Apr. 25—VALDOSTA — The Arglass company received the final shipment Tuesday of the 18 tons of recycled glass collected by Georgia students.

The 18.6 tons of glass was collected in a contest sponsored by Public Service Commissioners Tim Echols and Jason Shaw, Georgia Natural Gas, Arglass, Coca-Cola, United Consulting, MHC Kenworth, Bulldog Movers, and Republic Waste Services.

Echols said the contest was inspired by his own recycling efforts when he was in high school.

In total, 24 Georgia middle and high schools participated in the contest in an effort to divert high-quality glass from ending up in landfills.

Maynard Jackson High School in Grant Park took the top prize of $2,500 for collecting 7,235 pounds of glass, 3.5 tons.

All together $8,000 in prize money was awarded to 11 schools across the state.

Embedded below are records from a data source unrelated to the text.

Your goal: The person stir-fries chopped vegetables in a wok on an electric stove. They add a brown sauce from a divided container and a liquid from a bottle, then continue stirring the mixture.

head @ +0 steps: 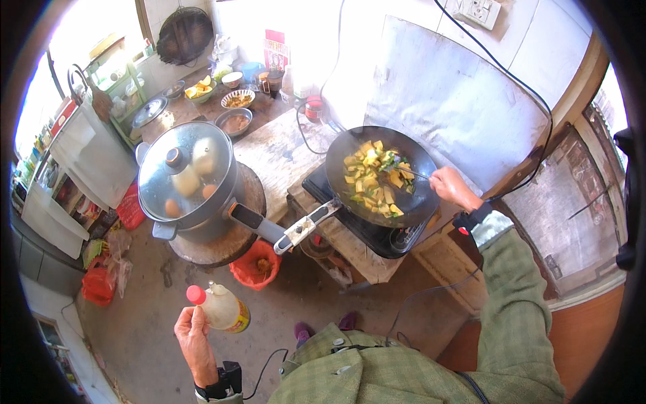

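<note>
My right hand grips the handle of a metal utensil, its far end among chopped yellowish pieces with green bits in a dark wok. Below the wok is a black electric cooktop. At the lower left, my left hand holds a red cap between thumb and fingers, beside the open neck of a plastic bottle with a yellow label. How the hand supports the bottle is partly hidden. Light steam hangs over the wok.
A lidded steamer pot with eggs and pale lumps inside stands on a round wooden block. Bowls of food and jars line the back counter. A red-lined bin sits on the floor. A black cable runs down the wall at right.
</note>
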`<state>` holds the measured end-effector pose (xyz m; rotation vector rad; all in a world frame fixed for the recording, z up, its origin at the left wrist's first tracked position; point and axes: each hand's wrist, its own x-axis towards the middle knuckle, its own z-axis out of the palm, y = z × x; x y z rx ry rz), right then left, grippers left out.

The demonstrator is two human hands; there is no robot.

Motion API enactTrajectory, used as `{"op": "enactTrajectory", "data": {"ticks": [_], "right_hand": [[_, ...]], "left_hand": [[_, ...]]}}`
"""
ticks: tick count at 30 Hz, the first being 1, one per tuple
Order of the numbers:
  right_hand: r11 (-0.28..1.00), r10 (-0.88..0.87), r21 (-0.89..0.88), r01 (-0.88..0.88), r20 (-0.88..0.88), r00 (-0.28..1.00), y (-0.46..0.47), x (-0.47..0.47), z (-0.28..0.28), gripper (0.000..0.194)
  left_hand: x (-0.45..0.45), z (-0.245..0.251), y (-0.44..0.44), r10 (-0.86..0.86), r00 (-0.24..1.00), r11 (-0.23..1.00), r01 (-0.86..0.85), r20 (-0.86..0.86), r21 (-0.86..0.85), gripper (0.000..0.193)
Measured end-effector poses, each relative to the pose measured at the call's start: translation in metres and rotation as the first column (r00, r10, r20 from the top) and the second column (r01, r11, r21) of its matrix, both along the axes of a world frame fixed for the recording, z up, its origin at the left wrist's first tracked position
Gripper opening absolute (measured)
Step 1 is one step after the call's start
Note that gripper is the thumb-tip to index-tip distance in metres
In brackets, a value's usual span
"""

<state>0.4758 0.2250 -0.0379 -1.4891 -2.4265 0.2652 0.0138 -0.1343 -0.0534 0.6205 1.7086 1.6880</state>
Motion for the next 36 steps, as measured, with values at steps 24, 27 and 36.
{"op": "enactTrajectory", "data": {"ticks": [24, 27, 36], "right_hand": [[0.980, -0.005, 0.189, -0.068, 0.361, 0.932, 0.006, 0.018, 0.009, 0.019], [0.970, 0.012, 0.222, -0.103, 0.376, 0.927, 0.003, 0.013, 0.022, 0.019], [0.980, -0.109, 0.199, -0.007, 0.567, 0.817, 0.037, 0.061, 0.048, 0.018]], "left_hand": [[0.014, 0.002, 0.006, -0.005, 1.000, 1.000, 0.005, -0.001, 0.000, 0.023], [0.018, 0.004, 0.005, -0.004, 1.000, 1.000, 0.004, 0.007, 0.012, 0.023], [0.024, 0.003, 0.000, 0.049, 0.999, 0.999, -0.049, 0.004, 0.015, 0.023]]}}
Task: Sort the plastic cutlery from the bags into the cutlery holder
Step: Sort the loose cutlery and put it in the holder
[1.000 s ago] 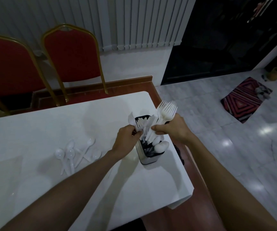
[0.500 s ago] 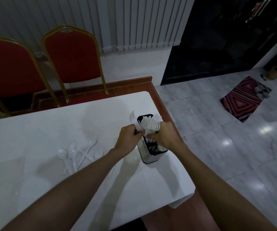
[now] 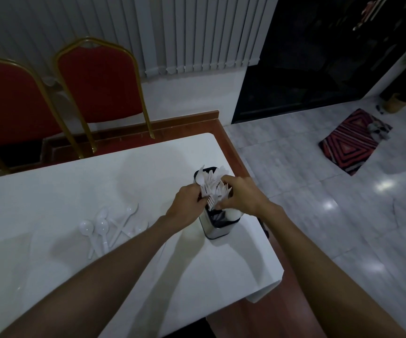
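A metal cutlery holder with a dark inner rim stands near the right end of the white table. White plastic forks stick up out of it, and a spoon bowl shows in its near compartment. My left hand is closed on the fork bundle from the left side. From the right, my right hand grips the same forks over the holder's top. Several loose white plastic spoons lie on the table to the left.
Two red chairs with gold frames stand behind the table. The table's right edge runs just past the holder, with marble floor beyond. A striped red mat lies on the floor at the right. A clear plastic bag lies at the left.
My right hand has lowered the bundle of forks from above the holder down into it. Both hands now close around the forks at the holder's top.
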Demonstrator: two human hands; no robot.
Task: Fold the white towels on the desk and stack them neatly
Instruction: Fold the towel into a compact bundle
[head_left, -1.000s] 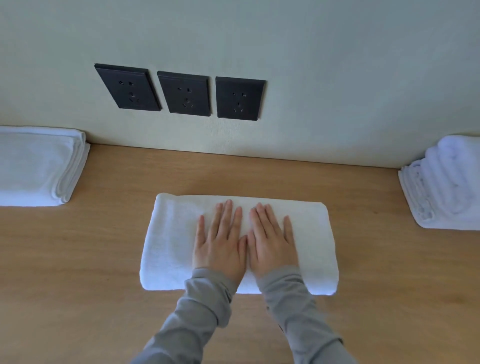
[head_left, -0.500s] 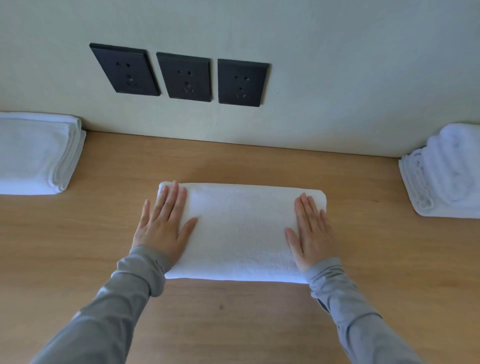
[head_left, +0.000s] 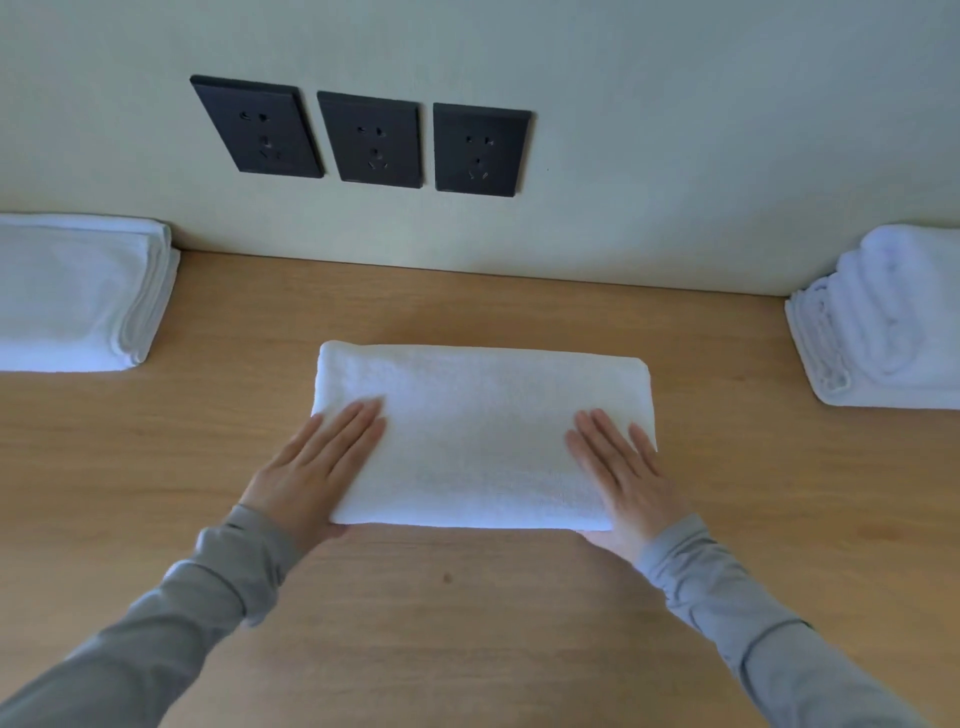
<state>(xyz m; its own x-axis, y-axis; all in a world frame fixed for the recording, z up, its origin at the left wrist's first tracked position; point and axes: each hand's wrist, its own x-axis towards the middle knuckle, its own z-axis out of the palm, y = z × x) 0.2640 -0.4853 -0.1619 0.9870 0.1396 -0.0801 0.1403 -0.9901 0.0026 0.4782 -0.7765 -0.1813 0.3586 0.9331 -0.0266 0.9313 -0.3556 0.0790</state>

Ronald Holmes, Arglass's Vice President of Sales, Marketing and Sustainability, said now that MHC Kenworth has delivered the last shipment of glass, it will get processed, broken down and made into new bottles.

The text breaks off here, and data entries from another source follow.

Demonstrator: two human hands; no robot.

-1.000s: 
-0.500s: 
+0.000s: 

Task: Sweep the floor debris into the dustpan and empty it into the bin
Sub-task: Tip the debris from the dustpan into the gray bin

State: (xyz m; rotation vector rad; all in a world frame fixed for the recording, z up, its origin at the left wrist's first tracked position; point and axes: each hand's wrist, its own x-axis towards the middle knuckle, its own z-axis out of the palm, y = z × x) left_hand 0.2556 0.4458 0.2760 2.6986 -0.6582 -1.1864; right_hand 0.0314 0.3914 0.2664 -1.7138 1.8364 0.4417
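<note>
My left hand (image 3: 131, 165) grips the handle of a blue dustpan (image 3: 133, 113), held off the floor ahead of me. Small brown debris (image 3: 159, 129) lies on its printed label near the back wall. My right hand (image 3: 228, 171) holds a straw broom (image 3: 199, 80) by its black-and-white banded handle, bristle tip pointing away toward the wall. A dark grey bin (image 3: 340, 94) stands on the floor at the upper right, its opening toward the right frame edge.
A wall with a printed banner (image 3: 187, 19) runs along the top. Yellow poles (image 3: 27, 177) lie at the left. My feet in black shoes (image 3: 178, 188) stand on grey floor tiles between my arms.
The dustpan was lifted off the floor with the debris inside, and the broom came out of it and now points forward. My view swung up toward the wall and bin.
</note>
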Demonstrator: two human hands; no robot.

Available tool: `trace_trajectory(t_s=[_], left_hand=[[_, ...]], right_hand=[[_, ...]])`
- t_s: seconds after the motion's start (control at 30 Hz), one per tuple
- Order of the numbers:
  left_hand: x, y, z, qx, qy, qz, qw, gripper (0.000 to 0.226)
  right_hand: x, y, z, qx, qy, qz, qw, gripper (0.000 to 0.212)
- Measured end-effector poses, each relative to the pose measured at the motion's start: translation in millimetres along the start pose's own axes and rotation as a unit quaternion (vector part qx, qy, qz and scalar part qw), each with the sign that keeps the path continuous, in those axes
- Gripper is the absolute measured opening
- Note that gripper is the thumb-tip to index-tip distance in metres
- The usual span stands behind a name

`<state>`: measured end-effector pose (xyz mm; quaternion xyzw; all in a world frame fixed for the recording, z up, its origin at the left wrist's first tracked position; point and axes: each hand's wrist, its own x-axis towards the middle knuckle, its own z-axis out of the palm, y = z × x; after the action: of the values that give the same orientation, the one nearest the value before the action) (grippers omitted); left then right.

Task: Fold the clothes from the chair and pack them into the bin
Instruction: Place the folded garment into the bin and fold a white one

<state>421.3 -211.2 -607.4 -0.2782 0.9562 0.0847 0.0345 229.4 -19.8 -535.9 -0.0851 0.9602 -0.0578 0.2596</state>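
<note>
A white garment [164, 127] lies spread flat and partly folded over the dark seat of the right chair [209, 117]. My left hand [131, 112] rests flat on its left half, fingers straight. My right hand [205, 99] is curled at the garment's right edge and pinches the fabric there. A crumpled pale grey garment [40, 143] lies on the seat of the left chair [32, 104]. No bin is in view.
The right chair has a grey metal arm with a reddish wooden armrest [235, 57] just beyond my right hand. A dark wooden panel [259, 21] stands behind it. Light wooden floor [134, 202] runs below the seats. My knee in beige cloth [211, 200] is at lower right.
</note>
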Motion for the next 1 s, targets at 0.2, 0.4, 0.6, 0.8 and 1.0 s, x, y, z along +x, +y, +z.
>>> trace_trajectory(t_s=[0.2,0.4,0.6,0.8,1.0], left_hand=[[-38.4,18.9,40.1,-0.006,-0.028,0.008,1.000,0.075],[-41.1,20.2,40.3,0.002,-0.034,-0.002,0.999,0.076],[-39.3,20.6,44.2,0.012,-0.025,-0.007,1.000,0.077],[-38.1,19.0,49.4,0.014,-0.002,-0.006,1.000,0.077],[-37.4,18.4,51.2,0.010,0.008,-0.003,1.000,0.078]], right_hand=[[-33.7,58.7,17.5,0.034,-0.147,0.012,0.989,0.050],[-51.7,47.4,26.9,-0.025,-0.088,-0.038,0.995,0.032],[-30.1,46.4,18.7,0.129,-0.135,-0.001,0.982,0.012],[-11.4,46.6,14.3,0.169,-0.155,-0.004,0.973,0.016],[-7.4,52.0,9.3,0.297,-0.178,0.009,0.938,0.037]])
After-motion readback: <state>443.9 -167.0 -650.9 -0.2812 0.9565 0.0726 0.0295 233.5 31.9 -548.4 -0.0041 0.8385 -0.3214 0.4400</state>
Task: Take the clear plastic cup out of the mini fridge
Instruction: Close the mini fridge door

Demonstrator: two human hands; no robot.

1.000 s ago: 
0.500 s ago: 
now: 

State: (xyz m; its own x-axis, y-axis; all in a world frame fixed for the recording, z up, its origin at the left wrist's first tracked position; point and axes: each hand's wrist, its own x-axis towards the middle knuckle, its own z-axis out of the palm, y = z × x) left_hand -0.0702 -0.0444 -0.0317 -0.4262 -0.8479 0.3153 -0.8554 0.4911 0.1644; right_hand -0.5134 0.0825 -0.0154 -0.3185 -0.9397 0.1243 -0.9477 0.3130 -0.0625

The sponsors will not be holding another contest in the future, but Holmes says Arglass is going to continue the work of collecting glass.

"We're partnering with several people in the area, and outside of the area, to generate glass collection. ... What Commissioner Echols has done to energize [glass collection] will hopefully mean they continue to collect it, we get it into our collection system and eventually all that glass will come down here because we want to be able to turn [collected glass] into new bottles," said Holmes.

Chris Maddox, Arglass's Head of Supply Chain, said this movement is important, not only because it removes a large amount of glass bottles from landfills, but because it helps reduce the use of energy and raw materials.

"There's only about 30% of glass bottles getting recycled today, so there's about 82 billion bottles that end up in landfills, and so movements like this that Commissioner Echols has started is going to generate an increase in volume [of recycled glass]," said Maddox. "Rather than a glass bottle ending up in a landfill, it will get used again. For every one bottle that gets recycled you can make one bottle from it."

"I think it's a fantastic movement that Commissioner Echols and Commissioner Shaw have started here and we're certainly looking forward to that momentum continuing with our intent on building a cullet facility," said Maddox.